The New Yorker:

Taseen Jamal, a fourteen-year-old from Lawrence, Kansas, was getting ready for school two weeks ago when his younger sister, Naheen, ran into the kitchen, screaming. A black truck with tinted windows was parked in their driveway, and two men, who identified themselves as officers with Immigration and Customs Enforcement (ICE), were putting their father, Syed, in handcuffs. Originally from Bangladesh, Syed moved to the United States in 1987. He is fifty-five years old, teaches chemistry at a local college, and has three children, all American citizens. “I’d heard about this stuff happening on the news,” Taseen told me. “I just didn’t think it could happen to us.” His father has been in detention since his arrest.

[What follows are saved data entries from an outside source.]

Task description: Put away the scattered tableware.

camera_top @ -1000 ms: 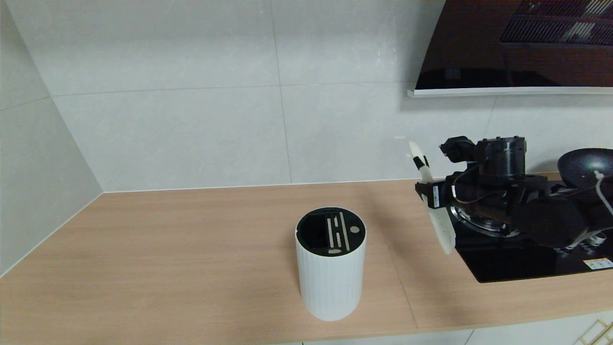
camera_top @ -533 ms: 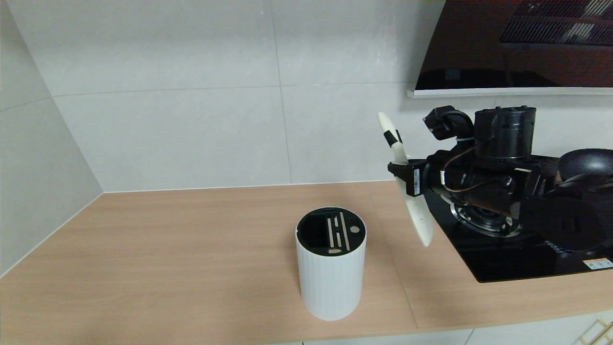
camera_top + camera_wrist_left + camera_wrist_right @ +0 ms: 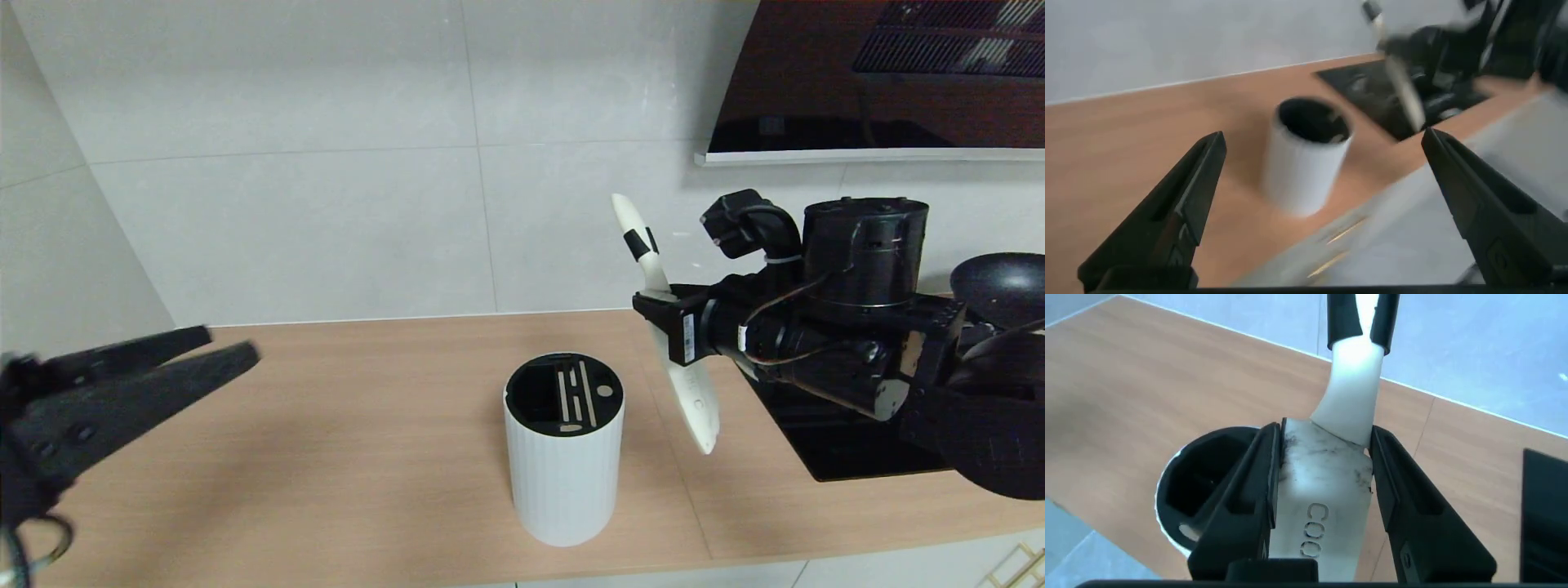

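Note:
A white ribbed cylindrical holder (image 3: 563, 465) with a black slotted top stands on the wooden counter (image 3: 367, 425). My right gripper (image 3: 673, 327) is shut on a white knife (image 3: 692, 392) with a black band on its handle. The knife hangs steeply tilted, blade down, just right of the holder and above its rim height. In the right wrist view the knife (image 3: 1327, 506) sits clamped in my right gripper (image 3: 1327, 437), with the holder (image 3: 1196, 490) below. My left gripper (image 3: 229, 343) hovers open over the counter's left side. The left wrist view shows my left gripper (image 3: 1323, 137) spread wide, facing the holder (image 3: 1305, 163).
A black cooktop (image 3: 849, 457) is set into the counter at the right, with a dark pan (image 3: 1000, 282) on it and a range hood (image 3: 816, 82) above. Tiled walls close off the back and left. The counter's front edge runs just before the holder.
My right gripper has carried the knife left, closer to the holder. My left gripper has come into view from the left.

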Available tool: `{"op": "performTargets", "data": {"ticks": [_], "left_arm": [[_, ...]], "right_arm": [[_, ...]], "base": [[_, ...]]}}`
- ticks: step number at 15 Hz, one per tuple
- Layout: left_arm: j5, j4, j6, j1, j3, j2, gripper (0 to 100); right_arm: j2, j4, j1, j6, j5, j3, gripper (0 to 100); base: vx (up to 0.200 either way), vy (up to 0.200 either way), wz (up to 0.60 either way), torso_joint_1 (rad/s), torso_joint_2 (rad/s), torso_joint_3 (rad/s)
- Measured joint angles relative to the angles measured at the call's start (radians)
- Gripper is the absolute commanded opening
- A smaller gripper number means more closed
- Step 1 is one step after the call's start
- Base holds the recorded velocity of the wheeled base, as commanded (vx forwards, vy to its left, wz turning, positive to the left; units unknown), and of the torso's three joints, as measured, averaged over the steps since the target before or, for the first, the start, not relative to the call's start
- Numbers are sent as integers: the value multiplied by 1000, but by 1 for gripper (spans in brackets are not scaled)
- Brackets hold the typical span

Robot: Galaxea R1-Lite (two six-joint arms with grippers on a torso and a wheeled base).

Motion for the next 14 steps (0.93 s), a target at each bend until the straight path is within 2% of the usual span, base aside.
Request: {"op": "performTargets", "data": {"ticks": [2, 3, 4, 5, 7, 11, 14], "left_arm": [[43, -249, -118, -97, -29, 207, 100], [68, -394, -214, -151, -40, 301, 100], [81, -477, -320, -204, -48, 375, 100], [86, -513, -368, -242, -54, 423, 100], [95, -559, -398, -301, -66, 494, 100], [112, -564, -419, -350, -90, 565, 100], [203, -565, -424, -375, -132, 621, 100]], "right_arm": [[-2, -2, 43, 2, -39, 7, 0], [-3, -2, 65, 2, -49, 13, 0], [-3, -2, 81, 3, -51, 17, 0], [-3, -2, 92, 3, -52, 23, 0], [-4, -5, 113, 4, -51, 33, 0], [-4, -97, 160, 1, -62, 63, 0], [-5, -109, 206, 2, -72, 84, 0]], "base": [[0, 0, 0, 0, 0, 0], [0, 0, 0, 0, 0, 0], [0, 0, 0, 0, 0, 0], [0, 0, 0, 0, 0, 0], [0, 0, 0, 0, 0, 0], [0, 0, 0, 0, 0, 0], [0, 0, 0, 0, 0, 0]]}}
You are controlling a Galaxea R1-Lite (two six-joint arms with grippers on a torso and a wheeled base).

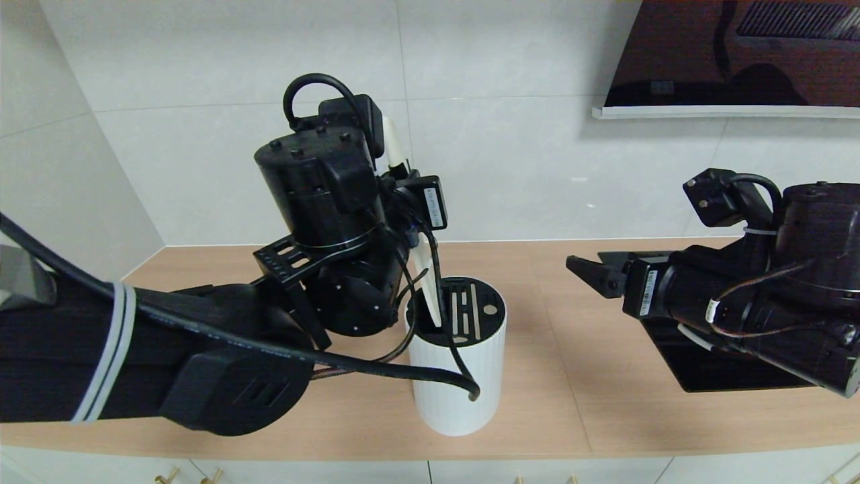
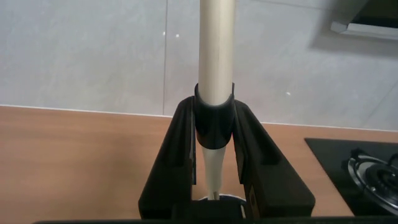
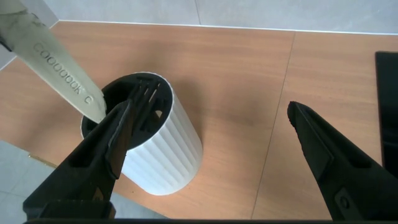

Syed Jamal first came to the U.S. on a student visa, to study at the University of Kansas. After graduating, he stayed in the country to work at Children’s Mercy Hospital, in Kansas City, which sponsored his H-1B visa. Over the next several years, he readjusted his status so that he could pursue graduate work; when his last visa expired, in 2008, he was unable to find another job in time to renew his papers. Since 2012, he’s had regular check-ins with ICE, yet he has been allowed to remain in the country because the Obama Administration, after arresting hundreds of thousands of people in its first few years, decided to stop focussing resources on deporting people without criminal records. Under the Trump Administration, which has called for a massive increase in deportations, people like Jamal are getting rearrested and processed for deportation. ICE made a hundred and forty thousand arrests last year, an increase of thirty per cent compared with the year before, and the number of so-called non-criminal arrests has doubled. Immigrants who have lived productive lives in the U.S. for decades are being rounded up. “There’s no rhyme or reason behind it,” Felicia Escobar, who was an immigration adviser to President Barack Obama, told me.